An Op is an installable, versioned, human-supervised workflow. It's the package + the DAG + the approval gates, and it stays portable because it binds to the consuming org's Frames at install time instead of baking context in. Author once, run governed everywhere.
Follow a single request through the whole stack: "Ship the Q3 Payments release." A release manager clicks the cut-release Op icon in the Desktop Application. Here is everything that's now in play — and where each concept lives.
changelog, risk-review, and compliance run in parallel — each oriented by the resolved Frames, each fenced by its own governance.Mercy Health installs the same cut-release Op from the marketplace. Their Hub resolves role:compliance to a HIPAA Frame instead of PCI-DSS. The workflow is identical; the context, governance, and outcomes are wholly theirs. That's the thesis in one move: shared standards, sovereign context — author the work once, and every org runs it correctly under its own rules, on its own infrastructure, with its own data never leaving the building.

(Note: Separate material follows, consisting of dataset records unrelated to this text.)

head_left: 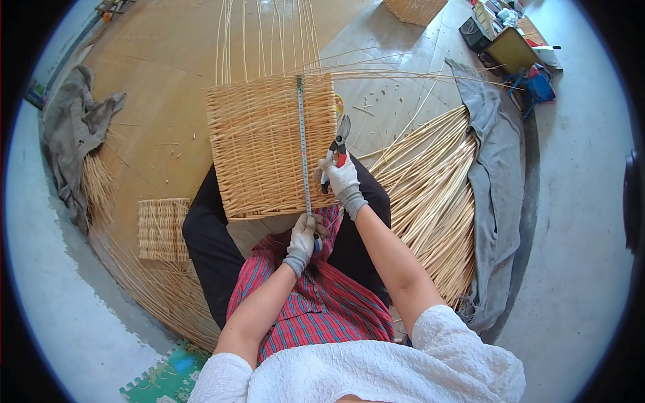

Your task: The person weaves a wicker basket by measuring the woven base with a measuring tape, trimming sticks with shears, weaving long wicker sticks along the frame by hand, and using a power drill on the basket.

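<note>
A woven wicker panel (262, 141) lies tilted across my knees, with long unwoven canes (269, 40) sticking out past its far edge. Along its right part runs an extended tape measure (302, 127), reaching from the near edge to the far one. My gloved left hand (304, 238) is closed on the tape measure's case at the near edge, and the case is mostly hidden by the fingers. In my gloved right hand (342, 178) is a pair of pruning shears (341, 138) with red and dark handles, blades pointing away from me, beside the panel's right edge.
On the right, a large bundle of peeled canes (430, 208) lies partly under a grey cloth (497, 174). To the left are a smaller woven piece (163, 228), more canes and another grey cloth (74, 127). A wicker basket (416, 9) stands at the far side; cut bits litter the floor.
</note>
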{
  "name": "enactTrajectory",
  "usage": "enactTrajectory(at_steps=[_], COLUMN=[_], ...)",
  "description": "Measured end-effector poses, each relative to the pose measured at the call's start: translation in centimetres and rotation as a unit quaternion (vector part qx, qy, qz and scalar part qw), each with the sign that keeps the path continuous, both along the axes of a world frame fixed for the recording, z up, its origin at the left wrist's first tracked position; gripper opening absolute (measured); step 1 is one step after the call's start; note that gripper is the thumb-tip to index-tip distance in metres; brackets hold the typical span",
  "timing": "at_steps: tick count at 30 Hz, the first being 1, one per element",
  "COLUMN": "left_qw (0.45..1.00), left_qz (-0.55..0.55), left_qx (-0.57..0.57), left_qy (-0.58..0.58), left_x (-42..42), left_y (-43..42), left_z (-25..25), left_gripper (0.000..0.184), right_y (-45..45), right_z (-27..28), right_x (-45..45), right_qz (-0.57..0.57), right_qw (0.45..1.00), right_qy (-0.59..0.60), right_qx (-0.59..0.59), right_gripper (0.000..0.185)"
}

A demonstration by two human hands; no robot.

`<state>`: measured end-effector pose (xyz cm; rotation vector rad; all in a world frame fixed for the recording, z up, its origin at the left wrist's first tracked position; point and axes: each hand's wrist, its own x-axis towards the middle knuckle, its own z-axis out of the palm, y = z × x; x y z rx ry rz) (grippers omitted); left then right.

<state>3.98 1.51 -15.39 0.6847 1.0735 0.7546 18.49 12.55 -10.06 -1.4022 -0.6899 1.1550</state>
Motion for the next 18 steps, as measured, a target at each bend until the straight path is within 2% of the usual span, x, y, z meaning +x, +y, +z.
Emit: enactTrajectory(at_steps=[2,4,11,13,14,15,17,18], left_qw=[0.999,0.999,0.999,0.998,0.998,0.997,0.998,0.998], left_qz=[0.021,0.027,0.029,0.021,0.014,0.013,0.021,0.026], left_qx=[0.001,-0.007,-0.021,-0.031,-0.041,-0.05,-0.029,-0.02], left_qy=[-0.031,-0.035,-0.039,-0.044,-0.05,-0.05,-0.059,-0.054], left_x=[0.2,0.3,0.5,0.5,0.7,0.9,1.1,1.3], left_y=[-0.1,-0.2,0.2,0.2,0.1,-0.1,-0.4,-0.2], left_z=[0.0,0.6,1.1,2.8,3.4,3.2,2.4,1.9], left_gripper=[0.027,0.027,0.029,0.029,0.03,0.03,0.029,0.03], right_y=[0.1,0.2,0.2,0.5,0.7,0.7,0.5,0.4], right_z=[0.1,-0.7,-0.6,-1.7,-2.5,-2.6,-2.2,-1.5], right_x=[-0.1,0.0,-0.1,0.4,0.7,0.9,0.9,0.9], right_qz=[-0.001,0.004,-0.006,0.011,0.014,0.013,0.023,0.034], right_qw=[1.0,0.999,0.999,1.0,0.998,0.997,0.993,0.993], right_qy=[-0.007,0.029,0.042,0.0,-0.055,-0.056,-0.112,-0.117], right_qx=[0.004,0.015,0.001,0.004,-0.033,-0.042,0.031,0.005], right_gripper=[0.034,0.035,0.032,0.033,0.049,0.049,0.049,0.053])
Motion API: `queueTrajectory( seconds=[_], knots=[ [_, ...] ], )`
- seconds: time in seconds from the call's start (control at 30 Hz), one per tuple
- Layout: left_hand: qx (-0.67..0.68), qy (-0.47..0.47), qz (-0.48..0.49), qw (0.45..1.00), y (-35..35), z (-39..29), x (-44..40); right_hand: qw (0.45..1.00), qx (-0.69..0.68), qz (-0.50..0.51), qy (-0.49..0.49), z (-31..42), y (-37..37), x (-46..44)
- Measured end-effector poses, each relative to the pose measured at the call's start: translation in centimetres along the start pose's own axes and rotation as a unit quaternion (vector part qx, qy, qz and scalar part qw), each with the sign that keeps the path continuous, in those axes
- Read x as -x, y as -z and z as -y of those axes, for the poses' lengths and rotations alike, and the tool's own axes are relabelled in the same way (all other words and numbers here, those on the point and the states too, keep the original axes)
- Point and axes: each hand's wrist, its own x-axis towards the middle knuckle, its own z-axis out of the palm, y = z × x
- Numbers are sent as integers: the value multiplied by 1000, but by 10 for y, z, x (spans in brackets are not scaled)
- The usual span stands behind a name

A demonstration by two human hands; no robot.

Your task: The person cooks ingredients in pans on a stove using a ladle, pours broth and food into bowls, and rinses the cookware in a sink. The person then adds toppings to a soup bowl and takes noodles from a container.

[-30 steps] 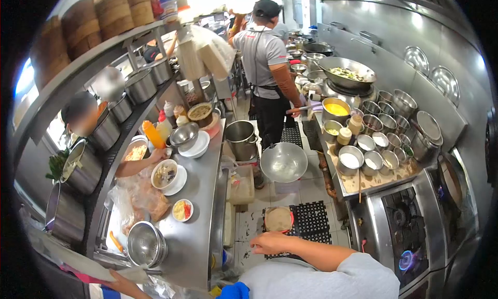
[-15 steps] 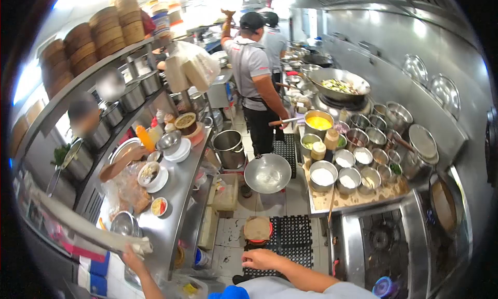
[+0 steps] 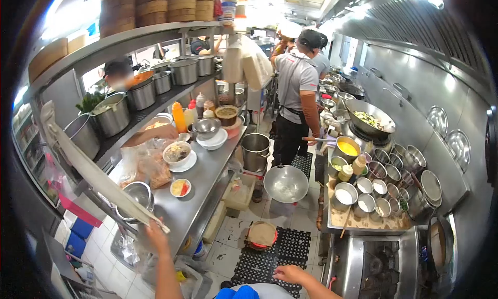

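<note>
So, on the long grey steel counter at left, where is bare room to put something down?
The counter is bare along its aisle edge, from beside the small white bowl of red and yellow pieces toward the left hand. Crowded: around the orange squeeze bottle, and the brown board full of steel pots.

Restaurant kitchen of commercial type. A stove with burners (image 3: 380,270) stands beneath a slatted exhaust hood (image 3: 415,34); a large wok (image 3: 369,117) of food sits farther along the line. Metal pots (image 3: 184,72) and stacked bamboo steamers (image 3: 152,6) occupy the shelving. Sauce bottles (image 3: 178,117) stand on a steel counter (image 3: 210,167), and a co-worker in an apron (image 3: 296,81) stands in the aisle.
</note>
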Motion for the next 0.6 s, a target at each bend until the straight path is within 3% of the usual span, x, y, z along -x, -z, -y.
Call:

What to carry out of here when you onboard the next engineer or TPM:
| Concept | Role | Is | Is not |
|---|---|---|---|
| Frame | Context (data) | Versioned, inheritable, shareable org context — rules, terms, style, goals. | A throwaway prompt or a vendor's system message. |
| Cog | Worker | A model + Frames + tools + governance; the auditable unit of AI work. | An ungoverned "agent" blob; a bare model call. |
| Op | Orchestration | An installable, supervised workflow that runs Cogs with human gates. | A script with no checkpoints or no package boundary. |
| Nebi | Distribution | Packaging + reproducibility (pin, install, log). | A runtime or a model. |
| Hub | Deployment | The owned, governed environment it all runs in. | A shared multi-tenant SaaS you rent. |
Separation of concerns, one more time: Frame = what context/policy applies · Cog = who does one unit of work · Op = how work is coordinated and approved. Version, own, and reuse each independently — that's the entire point.